Donald Trump isn’t the first, nor will he be the last, President to treat the press as either his friend or his enemy when it comes covering his Administration.

The short memory times in which we live failed to recall that Barack Obama implemented some of the most chilling restrictions and actions upon the American media we’ve seen in decades. 

The difference, as my son pointed out to me at dinner last night, is that the most powerful person on Earth called the most important entity we have to protect us from the most powerful person on Earth our enemy.

In a previous post, I pointed out that I long ago gave up on the canard that the job of the press is to be objective. 

I also don’t believe the press lacks an ideological slant.  The press itself is dishonest when it continues to reject the fact that by and large it holds and presents a perspective from a left of center point of view.

Which is not to say there is not a robust right of center press perspective in America.  There is and there should be just as there is a left of center point of view.

That the media has a bias is nothing new.  As long as there has been a press there has been a bias.

In America, as long as there has been a free press there has been a bias. 

To which I say, “So what.”

That liberal bias, whether my friends on the right wish to agree, has largely been responsible for some of the most sweeping and positive changes in American life since the founding of our country.

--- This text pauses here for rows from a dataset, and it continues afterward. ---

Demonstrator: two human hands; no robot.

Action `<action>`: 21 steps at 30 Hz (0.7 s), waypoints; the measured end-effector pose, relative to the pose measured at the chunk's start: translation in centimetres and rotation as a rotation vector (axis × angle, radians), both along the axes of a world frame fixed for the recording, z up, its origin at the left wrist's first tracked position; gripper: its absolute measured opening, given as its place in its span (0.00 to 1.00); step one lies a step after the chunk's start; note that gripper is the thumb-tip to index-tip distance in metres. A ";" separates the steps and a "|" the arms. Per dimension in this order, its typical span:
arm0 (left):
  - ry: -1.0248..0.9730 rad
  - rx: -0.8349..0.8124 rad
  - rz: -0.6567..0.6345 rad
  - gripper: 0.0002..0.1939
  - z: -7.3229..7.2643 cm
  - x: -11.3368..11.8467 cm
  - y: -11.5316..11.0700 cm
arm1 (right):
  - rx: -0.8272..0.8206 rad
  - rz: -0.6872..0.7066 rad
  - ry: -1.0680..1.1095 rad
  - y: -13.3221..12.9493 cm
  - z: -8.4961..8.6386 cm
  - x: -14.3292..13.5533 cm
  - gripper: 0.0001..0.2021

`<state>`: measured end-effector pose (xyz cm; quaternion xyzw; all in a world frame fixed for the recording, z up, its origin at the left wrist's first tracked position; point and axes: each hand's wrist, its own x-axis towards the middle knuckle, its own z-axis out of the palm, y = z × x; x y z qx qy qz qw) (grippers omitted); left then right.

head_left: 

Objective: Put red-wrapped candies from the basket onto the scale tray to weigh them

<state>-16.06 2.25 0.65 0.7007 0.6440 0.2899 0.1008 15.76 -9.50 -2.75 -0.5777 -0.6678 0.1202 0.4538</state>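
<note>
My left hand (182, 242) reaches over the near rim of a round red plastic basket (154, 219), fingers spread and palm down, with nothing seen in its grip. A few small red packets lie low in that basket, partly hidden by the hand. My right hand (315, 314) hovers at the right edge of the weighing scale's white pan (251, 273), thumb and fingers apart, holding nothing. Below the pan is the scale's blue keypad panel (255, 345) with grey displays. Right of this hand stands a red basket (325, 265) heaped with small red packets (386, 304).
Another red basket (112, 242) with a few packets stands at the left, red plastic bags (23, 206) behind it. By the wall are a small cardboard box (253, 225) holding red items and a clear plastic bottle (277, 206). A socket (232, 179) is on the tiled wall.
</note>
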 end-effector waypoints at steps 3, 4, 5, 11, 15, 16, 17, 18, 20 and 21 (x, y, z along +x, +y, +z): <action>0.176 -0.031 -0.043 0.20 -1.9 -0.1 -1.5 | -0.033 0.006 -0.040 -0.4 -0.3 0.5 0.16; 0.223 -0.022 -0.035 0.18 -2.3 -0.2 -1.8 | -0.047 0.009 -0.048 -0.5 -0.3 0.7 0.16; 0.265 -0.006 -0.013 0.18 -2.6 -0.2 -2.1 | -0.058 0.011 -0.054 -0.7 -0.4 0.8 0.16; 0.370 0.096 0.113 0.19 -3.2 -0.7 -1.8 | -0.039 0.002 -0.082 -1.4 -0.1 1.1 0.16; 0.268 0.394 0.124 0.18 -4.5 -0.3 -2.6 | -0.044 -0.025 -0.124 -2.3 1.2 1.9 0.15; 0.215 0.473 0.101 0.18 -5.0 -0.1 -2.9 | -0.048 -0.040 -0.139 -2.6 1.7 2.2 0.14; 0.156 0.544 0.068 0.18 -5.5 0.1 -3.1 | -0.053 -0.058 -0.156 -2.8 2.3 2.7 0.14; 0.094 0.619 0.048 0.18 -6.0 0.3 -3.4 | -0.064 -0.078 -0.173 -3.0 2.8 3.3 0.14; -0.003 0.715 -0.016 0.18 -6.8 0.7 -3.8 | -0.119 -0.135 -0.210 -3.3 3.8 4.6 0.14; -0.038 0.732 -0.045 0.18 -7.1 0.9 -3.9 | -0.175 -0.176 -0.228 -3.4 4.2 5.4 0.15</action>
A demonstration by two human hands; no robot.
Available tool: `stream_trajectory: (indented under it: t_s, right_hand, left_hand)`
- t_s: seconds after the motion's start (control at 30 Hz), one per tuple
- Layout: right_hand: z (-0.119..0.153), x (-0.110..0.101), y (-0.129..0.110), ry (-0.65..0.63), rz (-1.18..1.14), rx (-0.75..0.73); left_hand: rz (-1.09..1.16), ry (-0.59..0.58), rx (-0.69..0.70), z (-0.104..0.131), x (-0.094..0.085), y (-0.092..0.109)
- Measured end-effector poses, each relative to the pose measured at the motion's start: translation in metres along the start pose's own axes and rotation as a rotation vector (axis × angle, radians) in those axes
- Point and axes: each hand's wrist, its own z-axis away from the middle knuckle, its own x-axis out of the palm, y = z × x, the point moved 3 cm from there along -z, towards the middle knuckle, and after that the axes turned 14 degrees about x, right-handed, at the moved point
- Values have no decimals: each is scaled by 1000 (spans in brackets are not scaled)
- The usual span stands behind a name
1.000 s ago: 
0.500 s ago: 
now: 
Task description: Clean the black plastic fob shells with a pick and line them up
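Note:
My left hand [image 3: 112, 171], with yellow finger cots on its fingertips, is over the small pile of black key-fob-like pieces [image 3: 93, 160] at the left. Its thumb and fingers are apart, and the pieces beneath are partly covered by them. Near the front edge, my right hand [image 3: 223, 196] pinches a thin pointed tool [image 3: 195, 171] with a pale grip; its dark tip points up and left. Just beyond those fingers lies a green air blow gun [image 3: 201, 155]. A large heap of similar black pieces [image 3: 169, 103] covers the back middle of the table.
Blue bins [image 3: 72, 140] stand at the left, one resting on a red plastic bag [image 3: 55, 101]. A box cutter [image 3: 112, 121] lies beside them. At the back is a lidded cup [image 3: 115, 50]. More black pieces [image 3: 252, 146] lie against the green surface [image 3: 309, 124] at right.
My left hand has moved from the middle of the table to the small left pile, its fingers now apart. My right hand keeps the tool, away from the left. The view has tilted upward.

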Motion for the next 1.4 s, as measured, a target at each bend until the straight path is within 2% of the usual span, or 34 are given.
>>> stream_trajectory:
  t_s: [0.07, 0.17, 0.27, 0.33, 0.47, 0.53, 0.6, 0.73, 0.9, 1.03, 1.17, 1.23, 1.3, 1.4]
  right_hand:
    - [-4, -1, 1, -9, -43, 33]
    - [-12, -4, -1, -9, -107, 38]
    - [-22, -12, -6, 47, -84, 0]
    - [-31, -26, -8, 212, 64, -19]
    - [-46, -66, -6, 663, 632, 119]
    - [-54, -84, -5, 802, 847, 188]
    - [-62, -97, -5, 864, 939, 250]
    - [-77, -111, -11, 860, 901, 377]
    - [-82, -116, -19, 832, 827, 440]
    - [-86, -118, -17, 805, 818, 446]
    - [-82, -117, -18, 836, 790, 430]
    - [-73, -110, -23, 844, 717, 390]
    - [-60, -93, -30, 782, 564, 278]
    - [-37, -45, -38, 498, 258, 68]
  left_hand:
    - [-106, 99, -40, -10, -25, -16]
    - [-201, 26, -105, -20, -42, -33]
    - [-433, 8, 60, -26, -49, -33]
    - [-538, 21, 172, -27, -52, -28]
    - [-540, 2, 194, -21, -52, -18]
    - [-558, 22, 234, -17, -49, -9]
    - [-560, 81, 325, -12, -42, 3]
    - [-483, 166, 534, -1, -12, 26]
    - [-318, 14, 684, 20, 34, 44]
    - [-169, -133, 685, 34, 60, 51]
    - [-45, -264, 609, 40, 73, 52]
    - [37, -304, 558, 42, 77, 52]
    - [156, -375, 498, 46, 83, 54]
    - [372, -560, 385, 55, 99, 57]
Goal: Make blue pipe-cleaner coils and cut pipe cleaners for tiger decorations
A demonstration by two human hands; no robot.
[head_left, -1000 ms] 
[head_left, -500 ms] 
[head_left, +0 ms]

Before my liberal friends start cheering my advocacy for their left-of-center perspective I want to point out that it was that right-of-center media that ended the left’s monopoly on government power in America at a time when it was desperately needed.

One’s ideological bearing, however, is not the great threat to the legitimacy of the America media in the Age of Trump.

The greatest threat to its legitimacy is taking the bait from a man who deliberately goads it.  The larger threat is taking that bait so often that legitimate and important stories are being given short-shrift because there are only so many hours in a day to cover and report on everything Donald Trump does, says or tweets.

The first month of Donald Trump’s Presidency has been an orgy of news that energizes him and has begun to numb the rest of us. 

He tweets that the press is the enemy of the American people and the press continues to broadcast his accusation against a drumbeat of a hundred other stories they have chosen to present to the American public as newsworthy.

Which, I believe, is a greater threat to the American people.  The cheapening and simplification of the news.

Being informed Americans is the hardest work of democracy.  Voting, for the vast majority of Americans, is the easiest aspect of democracy.

There was a time when far too many Americans very lives were at stake when it came time to vote.

Today, all Americans put their life at stake by not doing the hard work of democracy by being the most informed people we can, and should be, living in the freest nation on Earth.

We do so because being the freest nation on Earth doesn’t just happen or stay that way.

It happened because millions of men and women sacrificed their life, liberty and pursuit of happiness to make it so – and many continue to do so – every day.

It will not stay that way if we believe that our job as Americans is to simply digest that which is fed to us – by our President – or the press – without reading the ingredient list on what it is that we are consuming.

In subsequent posts I hope to expound further on my perspective on what I believe the media must do to regain its effectiveness as the 4th Estate.

This much I will say for now, though.  The greatest threat to America is not its free press.  Far from it.

The greatest threat to America isn’t even believing the President telling us the press is our enemy. 

The greatest threat to America is our failure, as the American people, to demand from both our President, and our press, to stop trying to prove to us that they are a better friend to us than the other.

Because the greatest irony of all is that by trying so hard to prove to us that they are our friend they are actually becoming our enemy.